* _What you have to do_
Of the material below, only the lines from the line containing "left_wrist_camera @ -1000" down to the line containing "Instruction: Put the" belong in the answer, written out exactly.
»»
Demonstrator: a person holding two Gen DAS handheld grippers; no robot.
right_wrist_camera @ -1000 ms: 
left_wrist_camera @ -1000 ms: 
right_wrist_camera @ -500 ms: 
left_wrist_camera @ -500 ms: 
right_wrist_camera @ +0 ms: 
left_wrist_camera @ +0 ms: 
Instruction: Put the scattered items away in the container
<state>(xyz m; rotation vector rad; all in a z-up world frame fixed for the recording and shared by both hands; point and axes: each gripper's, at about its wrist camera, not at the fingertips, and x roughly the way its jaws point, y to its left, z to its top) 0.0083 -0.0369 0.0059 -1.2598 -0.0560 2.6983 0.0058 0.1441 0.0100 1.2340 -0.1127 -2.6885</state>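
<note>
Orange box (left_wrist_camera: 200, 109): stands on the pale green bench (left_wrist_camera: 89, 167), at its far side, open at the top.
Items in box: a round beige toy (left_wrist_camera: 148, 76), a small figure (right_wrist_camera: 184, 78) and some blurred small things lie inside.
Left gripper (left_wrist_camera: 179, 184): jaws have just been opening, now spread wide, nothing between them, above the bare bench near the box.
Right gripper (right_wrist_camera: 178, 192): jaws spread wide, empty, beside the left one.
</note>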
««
* _Reply to the task_
left_wrist_camera @ -1000 ms: 
right_wrist_camera @ -500 ms: 
left_wrist_camera @ -500 ms: 
right_wrist_camera @ +0 ms: 
left_wrist_camera @ +0 ms: 
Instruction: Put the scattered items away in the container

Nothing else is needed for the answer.